**Brief**.
Each line below that carries the string "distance" must appear in the answer.

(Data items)
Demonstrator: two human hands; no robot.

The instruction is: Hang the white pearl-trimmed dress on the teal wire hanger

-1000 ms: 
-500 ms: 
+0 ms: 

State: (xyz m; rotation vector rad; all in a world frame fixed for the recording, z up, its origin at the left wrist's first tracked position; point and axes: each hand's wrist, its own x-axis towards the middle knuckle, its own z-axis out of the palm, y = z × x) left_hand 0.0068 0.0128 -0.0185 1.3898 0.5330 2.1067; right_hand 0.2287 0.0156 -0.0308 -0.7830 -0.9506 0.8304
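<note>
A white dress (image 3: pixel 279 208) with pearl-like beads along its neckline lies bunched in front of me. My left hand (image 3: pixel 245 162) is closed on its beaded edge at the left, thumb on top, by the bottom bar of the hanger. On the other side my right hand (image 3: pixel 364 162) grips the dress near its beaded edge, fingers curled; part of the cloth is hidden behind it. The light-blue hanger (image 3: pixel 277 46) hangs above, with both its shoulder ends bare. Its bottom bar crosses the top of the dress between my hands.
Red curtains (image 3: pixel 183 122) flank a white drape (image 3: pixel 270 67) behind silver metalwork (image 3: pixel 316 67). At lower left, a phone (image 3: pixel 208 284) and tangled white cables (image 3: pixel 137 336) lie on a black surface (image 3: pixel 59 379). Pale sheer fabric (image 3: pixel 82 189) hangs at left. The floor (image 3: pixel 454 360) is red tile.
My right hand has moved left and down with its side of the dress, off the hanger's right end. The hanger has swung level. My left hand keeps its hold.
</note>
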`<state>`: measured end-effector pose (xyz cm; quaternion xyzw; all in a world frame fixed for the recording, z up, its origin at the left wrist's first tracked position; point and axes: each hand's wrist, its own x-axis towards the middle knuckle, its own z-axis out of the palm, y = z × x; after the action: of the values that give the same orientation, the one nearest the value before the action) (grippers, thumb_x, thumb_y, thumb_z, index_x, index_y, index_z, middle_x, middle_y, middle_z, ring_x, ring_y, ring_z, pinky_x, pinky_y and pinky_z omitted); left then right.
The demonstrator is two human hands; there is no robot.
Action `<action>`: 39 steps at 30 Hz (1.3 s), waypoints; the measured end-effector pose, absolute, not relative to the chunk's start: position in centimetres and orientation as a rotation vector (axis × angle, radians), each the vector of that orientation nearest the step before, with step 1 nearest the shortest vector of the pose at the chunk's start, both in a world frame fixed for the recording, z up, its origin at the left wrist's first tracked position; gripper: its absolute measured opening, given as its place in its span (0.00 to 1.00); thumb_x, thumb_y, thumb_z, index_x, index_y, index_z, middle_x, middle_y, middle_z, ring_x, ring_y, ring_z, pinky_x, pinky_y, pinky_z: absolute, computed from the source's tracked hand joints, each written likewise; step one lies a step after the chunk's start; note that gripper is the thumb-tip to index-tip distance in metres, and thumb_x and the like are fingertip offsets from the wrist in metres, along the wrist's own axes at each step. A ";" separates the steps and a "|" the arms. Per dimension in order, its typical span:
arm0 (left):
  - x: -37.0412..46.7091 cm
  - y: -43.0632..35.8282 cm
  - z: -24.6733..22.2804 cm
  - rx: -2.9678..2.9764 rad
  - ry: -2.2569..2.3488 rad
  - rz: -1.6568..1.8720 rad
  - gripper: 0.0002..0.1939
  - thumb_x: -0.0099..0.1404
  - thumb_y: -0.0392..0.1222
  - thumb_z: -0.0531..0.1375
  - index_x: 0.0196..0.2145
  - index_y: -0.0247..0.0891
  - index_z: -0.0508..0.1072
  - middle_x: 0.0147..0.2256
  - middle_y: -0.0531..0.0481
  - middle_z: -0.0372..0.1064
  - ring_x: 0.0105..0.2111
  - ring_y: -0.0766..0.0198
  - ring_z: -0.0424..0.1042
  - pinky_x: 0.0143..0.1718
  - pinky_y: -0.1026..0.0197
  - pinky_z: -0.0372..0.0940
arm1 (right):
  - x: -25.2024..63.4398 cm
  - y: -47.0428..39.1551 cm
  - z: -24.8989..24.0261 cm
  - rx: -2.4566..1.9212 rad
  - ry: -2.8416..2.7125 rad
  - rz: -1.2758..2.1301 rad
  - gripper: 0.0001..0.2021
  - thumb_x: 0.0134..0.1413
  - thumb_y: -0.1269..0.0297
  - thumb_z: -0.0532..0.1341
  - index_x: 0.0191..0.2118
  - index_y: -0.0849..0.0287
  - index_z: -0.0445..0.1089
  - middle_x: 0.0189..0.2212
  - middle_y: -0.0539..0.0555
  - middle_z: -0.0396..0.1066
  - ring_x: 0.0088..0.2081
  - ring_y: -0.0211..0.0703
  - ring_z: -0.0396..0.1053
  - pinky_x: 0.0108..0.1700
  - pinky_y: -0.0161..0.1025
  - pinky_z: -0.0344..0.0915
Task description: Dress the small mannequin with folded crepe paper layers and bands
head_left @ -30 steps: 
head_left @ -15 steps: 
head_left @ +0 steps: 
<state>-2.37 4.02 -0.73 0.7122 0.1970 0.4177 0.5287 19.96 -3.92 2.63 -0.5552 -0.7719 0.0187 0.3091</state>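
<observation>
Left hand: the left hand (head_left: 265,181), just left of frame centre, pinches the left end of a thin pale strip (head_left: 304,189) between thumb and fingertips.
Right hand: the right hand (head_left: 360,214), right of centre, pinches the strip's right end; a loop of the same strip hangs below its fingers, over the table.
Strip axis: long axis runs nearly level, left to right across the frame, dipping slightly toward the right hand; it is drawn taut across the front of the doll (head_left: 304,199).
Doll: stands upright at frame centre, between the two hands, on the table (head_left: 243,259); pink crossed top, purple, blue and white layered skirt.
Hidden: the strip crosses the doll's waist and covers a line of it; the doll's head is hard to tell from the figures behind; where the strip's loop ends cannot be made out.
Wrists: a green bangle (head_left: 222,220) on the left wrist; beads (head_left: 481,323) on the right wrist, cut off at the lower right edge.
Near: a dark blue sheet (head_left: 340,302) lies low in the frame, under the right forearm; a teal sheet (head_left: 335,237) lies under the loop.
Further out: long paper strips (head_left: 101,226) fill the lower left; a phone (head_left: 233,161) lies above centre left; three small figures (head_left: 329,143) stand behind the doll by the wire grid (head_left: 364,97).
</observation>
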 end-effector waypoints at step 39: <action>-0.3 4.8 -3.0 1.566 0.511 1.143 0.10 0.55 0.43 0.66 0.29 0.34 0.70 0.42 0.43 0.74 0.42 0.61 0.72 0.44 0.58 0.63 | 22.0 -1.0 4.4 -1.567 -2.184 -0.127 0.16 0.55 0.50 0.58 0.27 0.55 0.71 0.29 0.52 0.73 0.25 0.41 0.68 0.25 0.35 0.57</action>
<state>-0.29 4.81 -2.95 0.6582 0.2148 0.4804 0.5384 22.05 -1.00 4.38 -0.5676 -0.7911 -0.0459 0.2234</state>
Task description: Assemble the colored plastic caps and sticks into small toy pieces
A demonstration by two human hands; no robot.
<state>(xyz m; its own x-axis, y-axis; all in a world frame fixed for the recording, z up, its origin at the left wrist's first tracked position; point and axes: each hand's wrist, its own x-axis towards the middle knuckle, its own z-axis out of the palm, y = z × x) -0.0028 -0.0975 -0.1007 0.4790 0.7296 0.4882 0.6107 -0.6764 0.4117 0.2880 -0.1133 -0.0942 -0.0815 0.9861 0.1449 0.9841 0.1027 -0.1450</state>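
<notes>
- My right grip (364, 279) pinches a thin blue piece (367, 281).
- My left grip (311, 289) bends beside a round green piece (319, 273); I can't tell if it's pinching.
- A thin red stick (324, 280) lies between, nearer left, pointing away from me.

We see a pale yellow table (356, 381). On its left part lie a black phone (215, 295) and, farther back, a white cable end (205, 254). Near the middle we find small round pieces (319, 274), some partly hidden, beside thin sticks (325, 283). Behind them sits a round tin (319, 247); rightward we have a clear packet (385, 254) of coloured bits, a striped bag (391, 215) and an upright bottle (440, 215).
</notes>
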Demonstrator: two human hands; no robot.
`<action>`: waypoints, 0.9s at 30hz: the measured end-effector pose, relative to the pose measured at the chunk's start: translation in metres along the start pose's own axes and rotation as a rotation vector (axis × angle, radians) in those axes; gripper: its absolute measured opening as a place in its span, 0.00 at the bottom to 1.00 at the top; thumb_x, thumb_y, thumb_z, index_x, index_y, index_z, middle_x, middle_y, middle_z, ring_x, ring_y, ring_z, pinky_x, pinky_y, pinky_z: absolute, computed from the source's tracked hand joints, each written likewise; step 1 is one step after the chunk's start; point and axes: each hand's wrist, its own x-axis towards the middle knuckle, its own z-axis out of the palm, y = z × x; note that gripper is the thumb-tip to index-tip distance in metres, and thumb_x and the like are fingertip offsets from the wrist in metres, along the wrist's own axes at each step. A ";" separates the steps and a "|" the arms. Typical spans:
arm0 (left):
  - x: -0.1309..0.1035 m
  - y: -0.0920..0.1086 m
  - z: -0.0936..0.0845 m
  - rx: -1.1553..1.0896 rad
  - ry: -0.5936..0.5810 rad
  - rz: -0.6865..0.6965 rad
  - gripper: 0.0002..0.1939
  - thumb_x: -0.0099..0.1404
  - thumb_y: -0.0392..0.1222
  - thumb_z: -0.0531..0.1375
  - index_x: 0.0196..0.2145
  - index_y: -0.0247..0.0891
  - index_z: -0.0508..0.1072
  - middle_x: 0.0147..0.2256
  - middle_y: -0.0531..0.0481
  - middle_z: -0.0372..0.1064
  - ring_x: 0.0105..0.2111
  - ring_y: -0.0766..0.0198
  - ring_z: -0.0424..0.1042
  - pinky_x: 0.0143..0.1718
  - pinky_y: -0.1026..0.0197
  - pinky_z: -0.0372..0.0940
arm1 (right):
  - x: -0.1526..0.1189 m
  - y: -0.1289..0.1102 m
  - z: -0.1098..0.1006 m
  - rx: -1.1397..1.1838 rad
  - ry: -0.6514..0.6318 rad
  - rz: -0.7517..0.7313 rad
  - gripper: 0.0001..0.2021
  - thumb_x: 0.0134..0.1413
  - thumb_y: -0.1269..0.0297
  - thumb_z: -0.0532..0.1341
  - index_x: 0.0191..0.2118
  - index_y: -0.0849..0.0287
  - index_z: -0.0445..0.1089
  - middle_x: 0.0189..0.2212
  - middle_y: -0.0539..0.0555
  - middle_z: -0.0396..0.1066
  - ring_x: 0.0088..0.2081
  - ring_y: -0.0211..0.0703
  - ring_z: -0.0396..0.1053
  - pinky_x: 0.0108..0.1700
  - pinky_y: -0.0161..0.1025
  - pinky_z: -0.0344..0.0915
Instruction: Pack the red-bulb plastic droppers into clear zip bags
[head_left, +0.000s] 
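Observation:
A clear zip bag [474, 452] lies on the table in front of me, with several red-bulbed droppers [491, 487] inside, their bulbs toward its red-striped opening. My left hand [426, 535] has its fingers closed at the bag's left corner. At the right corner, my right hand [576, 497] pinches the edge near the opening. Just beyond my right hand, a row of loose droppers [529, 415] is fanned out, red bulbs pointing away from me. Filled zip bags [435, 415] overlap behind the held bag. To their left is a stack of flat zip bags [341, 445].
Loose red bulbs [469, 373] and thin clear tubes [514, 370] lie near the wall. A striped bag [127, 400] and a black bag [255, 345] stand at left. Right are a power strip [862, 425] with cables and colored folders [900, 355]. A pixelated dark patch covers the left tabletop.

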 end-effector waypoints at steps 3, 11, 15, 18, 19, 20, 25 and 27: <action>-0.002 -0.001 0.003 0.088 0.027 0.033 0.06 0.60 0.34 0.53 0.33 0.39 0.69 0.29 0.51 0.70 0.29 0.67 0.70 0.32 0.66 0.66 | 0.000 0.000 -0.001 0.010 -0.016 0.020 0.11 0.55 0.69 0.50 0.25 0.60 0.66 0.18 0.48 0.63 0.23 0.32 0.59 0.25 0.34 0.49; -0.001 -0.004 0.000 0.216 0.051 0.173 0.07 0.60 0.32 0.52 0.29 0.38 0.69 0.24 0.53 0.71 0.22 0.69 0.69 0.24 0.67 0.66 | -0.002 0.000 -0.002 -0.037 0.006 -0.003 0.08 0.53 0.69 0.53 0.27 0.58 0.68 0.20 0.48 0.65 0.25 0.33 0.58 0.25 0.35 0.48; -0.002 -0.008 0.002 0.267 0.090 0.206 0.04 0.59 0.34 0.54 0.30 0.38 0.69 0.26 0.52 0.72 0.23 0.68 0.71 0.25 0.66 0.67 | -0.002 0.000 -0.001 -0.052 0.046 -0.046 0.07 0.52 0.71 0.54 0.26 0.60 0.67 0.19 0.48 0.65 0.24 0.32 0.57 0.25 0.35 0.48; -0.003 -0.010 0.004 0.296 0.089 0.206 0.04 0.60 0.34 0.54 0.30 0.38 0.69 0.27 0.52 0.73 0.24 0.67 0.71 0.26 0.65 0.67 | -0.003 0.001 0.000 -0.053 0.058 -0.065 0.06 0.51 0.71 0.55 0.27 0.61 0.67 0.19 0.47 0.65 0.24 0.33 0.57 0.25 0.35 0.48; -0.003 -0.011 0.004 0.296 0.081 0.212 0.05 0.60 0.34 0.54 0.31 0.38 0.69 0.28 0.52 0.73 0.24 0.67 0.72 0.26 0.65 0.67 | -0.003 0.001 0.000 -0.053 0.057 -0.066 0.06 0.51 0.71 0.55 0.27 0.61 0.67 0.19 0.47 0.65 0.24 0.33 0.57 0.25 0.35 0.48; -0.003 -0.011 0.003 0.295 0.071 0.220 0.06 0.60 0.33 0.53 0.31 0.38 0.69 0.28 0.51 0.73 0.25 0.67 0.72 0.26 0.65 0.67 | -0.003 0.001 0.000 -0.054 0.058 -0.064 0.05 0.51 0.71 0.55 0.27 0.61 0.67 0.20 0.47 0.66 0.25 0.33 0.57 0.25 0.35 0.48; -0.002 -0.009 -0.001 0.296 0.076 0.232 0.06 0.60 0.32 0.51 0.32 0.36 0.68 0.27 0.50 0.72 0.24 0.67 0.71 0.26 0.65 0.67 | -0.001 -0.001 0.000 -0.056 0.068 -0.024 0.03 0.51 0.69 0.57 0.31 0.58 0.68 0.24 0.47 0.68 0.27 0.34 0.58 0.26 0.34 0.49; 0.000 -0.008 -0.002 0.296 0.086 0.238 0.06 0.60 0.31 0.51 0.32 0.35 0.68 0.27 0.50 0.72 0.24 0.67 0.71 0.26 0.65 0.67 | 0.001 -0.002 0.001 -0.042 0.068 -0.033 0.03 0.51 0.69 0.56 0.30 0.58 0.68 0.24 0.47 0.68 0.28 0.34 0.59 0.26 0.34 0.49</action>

**Finished task**.
Action `<action>`: 39 steps at 30 Hz (1.3 s), waypoints; the measured end-effector pose, absolute, not relative to the chunk's start: position in centimetres and orientation as a rotation vector (axis × angle, radians), each the vector of that orientation nearest the step before, with step 1 nearest the shortest vector of the pose at the chunk's start, both in a world frame fixed for the recording, z up, its origin at the left wrist's first tracked position; gripper: its absolute measured opening, given as its place in its span (0.00 to 1.00); thumb_x, thumb_y, thumb_z, index_x, index_y, index_z, middle_x, middle_y, middle_z, ring_x, ring_y, ring_z, pinky_x, pinky_y, pinky_z: absolute, computed from the source's tracked hand joints, each written likewise; step one lies a step after the chunk's start; note that gripper is the thumb-tip to index-tip distance in metres, and thumb_x and the like are fingertip offsets from the wrist in metres, along the wrist's own axes at each step. A ";" separates the steps and a "|" the arms. Per dimension in order, its typical span:
`<action>`: waypoints, 0.9s at 30hz: the measured end-effector pose, relative to the pose measured at the chunk's start: translation in metres along the start pose's own axes and rotation as a rotation vector (axis × angle, radians) in those axes; gripper: its absolute measured opening as a place in its span, 0.00 at the bottom to 1.00 at the top; thumb_x, thumb_y, thumb_z, index_x, index_y, index_z, middle_x, middle_y, middle_z, ring_x, ring_y, ring_z, pinky_x, pinky_y, pinky_z: absolute, computed from the source's tracked hand joints, each written likewise; step 1 is one step after the chunk's start; point and axes: each hand's wrist, its own x-axis towards the middle knuckle, its own z-axis out of the palm, y = z × x; note that gripper is the thumb-tip to index-tip distance in metres, and thumb_x and the like are fingertip offsets from the wrist in metres, along the wrist's own axes at each step. A ";" separates the steps and a "|" the arms. Typical spans:

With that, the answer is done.